Exercise directions: Please go line by line and repeat the data below exactly, with no images.

Data:
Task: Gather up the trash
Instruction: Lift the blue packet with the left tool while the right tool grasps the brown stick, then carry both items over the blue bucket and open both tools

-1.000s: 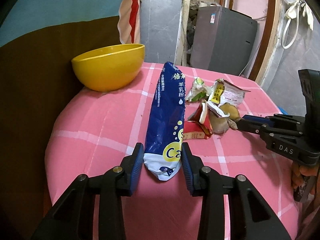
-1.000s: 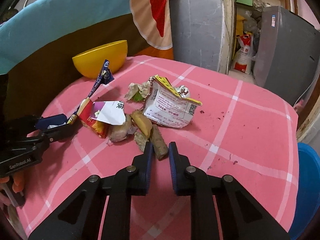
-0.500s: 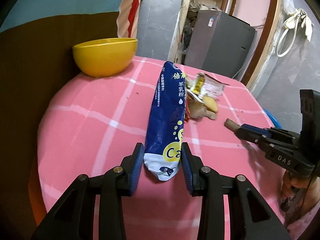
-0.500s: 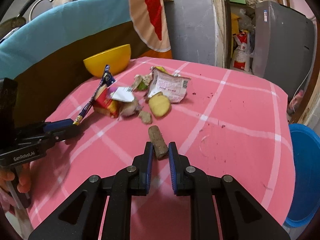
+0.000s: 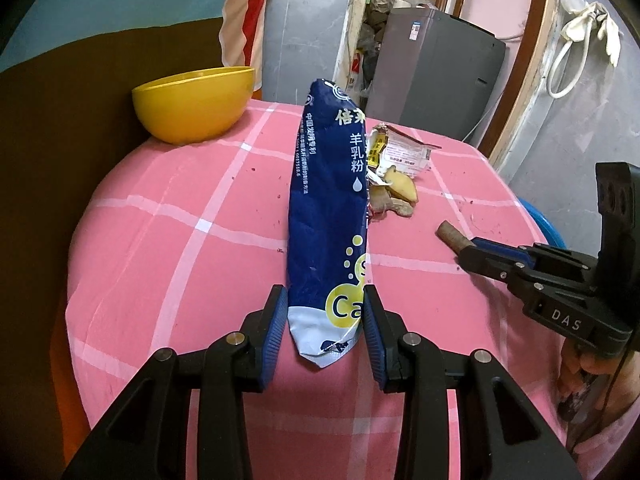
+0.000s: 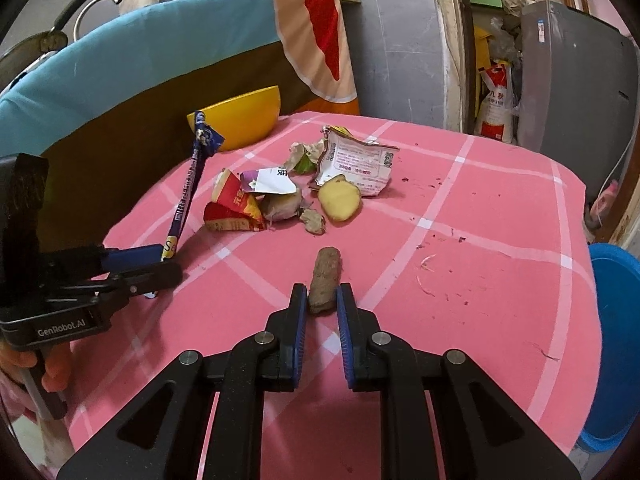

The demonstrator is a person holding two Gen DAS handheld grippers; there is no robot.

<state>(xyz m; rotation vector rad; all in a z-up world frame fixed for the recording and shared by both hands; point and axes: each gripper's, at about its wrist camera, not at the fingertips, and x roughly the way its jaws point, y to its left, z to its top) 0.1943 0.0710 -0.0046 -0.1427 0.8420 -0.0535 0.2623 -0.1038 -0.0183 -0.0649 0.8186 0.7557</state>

Written response:
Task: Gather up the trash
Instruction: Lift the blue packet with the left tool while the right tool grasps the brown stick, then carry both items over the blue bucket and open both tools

-1.000s: 
-1.000s: 
-0.500s: 
-0.500s: 
+0.000s: 
+0.000s: 

The demonstrator is a person holding two Gen DAS handheld grippers; there is no robot.

<state>(xyz m; rotation vector rad; all in a z-up world frame fixed for the recording and shared by both hands; point and axes: each gripper's, at about its wrist camera, not at the fingertips, and x roughly the way its jaws point, y to its left, z to its top) 0.1943 0.0710 -0.0046 -0.1427 0.8420 -0.0535 0.2623 -0.1038 -0.0183 -0.0649 0.8186 0.7557</state>

No further response is required.